§ **What to work on**: Copy exactly, please, the lines of the data from its start through the line containing "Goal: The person".

§ **Supplied data**:

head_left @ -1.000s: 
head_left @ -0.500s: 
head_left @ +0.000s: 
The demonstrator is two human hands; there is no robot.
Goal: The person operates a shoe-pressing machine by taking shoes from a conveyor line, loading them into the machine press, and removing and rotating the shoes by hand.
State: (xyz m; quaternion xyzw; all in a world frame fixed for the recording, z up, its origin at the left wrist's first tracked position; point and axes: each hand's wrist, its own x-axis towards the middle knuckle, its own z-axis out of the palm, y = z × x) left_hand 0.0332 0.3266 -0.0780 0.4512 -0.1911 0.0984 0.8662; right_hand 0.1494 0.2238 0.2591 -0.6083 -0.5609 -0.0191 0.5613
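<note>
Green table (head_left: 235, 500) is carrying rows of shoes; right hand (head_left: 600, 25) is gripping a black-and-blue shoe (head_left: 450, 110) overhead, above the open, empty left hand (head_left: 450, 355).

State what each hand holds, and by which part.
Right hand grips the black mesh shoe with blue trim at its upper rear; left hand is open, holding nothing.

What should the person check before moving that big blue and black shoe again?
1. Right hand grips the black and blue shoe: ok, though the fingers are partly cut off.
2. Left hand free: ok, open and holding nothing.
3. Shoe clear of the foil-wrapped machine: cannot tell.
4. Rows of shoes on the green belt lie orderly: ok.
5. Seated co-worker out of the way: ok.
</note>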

§ **Written reply**:
head_left @ -1.000s: 
head_left @ -0.500s: 
head_left @ +0.000s: 
The demonstrator is two human hands; there is no robot.
Goal: The person operates a shoe-pressing machine by taking shoes from a conveyor line, loading them into the machine press, and removing and rotating the shoes by hand.

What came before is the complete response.